8 de março: É hora de flores ser
Por Táscia Souza*
É de Ana Cristina César — uma das homenageadas pela campanha “Lugar de mulher é… MUDANDO O MUNDO!”, relançada no último dia 1° pela Contee — um poema intitulado “Flores do mais”:
“Devagar escreva
uma primeira letra
escreva
nas imediações construídas
pelos furacões;
devagar meça
a primeira pássara
bisonha que
riscar
o pano de boca
aberto
sobre os vendavais;
devagar imponha
o pulso
que melhor
souber sangrar
sobre a faca
das marés;
devagar imprima
o primeiro olhar
sobre o galope molhado
dos animais; devagar
peça mais
e mais e
mais”
Os versos poderiam ser uma justa metáfora para a luta das mulheres, avançando passo a passo, letra a letra, pulso a pulso, em meio à tormenta das adversidades. E mesmo assim vencendo-as no vagar, detidamente, delicadamente. E exigindo mais: direitos, respeito, equidade.
Não há referência a flores a não ser no título, mas elas estão lá, em cada verso.
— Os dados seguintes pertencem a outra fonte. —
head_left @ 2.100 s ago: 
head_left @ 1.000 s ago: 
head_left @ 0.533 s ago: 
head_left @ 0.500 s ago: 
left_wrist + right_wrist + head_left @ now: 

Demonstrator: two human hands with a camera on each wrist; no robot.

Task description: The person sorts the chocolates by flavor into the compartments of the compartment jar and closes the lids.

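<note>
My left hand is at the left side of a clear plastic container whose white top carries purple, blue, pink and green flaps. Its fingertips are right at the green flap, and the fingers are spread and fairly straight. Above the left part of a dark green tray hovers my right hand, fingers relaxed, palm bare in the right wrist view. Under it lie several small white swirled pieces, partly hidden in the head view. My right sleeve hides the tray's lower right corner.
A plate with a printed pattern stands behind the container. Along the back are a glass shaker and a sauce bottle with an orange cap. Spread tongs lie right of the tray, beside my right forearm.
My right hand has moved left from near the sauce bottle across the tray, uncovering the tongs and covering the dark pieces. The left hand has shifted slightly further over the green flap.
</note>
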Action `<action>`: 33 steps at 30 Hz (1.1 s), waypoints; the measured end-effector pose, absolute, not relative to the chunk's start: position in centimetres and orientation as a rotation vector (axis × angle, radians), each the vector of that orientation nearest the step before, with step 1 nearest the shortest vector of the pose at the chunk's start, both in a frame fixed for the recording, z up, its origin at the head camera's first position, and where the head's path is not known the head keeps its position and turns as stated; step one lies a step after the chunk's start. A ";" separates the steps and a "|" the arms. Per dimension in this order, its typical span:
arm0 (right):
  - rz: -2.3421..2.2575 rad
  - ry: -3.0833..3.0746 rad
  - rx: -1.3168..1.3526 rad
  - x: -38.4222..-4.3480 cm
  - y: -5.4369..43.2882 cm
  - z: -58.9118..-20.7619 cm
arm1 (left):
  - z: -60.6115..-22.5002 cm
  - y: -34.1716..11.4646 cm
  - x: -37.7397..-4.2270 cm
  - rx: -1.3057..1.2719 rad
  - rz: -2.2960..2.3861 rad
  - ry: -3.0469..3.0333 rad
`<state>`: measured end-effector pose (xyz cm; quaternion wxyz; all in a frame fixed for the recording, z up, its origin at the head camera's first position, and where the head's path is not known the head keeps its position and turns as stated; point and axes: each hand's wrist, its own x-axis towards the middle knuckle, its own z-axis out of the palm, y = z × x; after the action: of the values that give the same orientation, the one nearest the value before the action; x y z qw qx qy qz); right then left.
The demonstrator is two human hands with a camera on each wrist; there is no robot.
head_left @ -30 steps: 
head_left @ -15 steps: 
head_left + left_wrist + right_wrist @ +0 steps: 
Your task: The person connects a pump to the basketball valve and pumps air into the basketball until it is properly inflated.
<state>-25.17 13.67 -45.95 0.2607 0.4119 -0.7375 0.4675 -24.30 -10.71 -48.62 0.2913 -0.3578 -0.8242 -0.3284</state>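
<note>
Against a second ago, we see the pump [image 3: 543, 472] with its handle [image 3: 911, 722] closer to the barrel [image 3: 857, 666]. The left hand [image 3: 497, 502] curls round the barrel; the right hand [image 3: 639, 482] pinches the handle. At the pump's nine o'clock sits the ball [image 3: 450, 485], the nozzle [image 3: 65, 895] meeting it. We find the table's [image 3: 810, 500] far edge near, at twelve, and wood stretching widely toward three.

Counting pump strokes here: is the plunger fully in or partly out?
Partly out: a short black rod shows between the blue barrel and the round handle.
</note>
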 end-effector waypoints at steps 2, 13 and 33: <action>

Tanto como estão em cada 8 de março.
Não queremos flores, ao menos não só elas, mas as fazemos nosso símbolo.
Não queremos flores, mas transformamos a rosa em nosso punho.
Não queremos margaridas, mas marchamos incansavelmente para que mal-me-queres se tornem bem-me-queres.
Não queremos flores, mas, como os ipês, nos desfolhamos, largando pelo chão pedaços nossos, experimentando a dor da luta para conseguir florir.
E haja pedaços ao chão. Segundo levantamento do Dieese, citado em matéria da Agência Brasil, o rendimento médio mensal das mulheres no mercado de trabalho brasileiro é 21% menor do que o dos homens. Mesmo nos setores de atividades em que as mulheres são maioria, elas seguem recebendo menos. Nos serviços domésticos, as trabalhadoras ocupam cerca de 91% das vagas, mas o salário é 20% mais baixo que o dos homens. Na educação — categoria representada pela Contee —, na saúde e nos serviços sociais, conforme a reportagem, mulheres representam 75% do total e têm rendimentos médios 32% abaixo dos recebidos pelos homens.
Haja também pulsos para sangrar. Conforme notícia da Folha de S. Paulo dois em cada dez brasileiros afirmam que presenciaram uma cena de assédio sexual contra uma mulher no último ano. Já de acordo com informação do G1, baseada no boletim “Elas Vivem: dados que não se calam”, da Rede de Observatórios da Segurança, dados de sete estados brasileiros aponta que, em 2022, uma mulher foi vítima de violência a cada quatro horas: foram 2.423 casos — e 495 deles terminaram em morte.
Os furacões, os vendavais, as marés da desigualdade e da opressão, portanto, ainda nos assolam. Mas contra eles seguiremos avançando: mais, mais e mais. Flores do mais.
Não queremos flores porque já as somos, como a flor nauseada de Drummond: sofrida, mas flor, furando o asfalto, o tédio, o nojo e o ódio.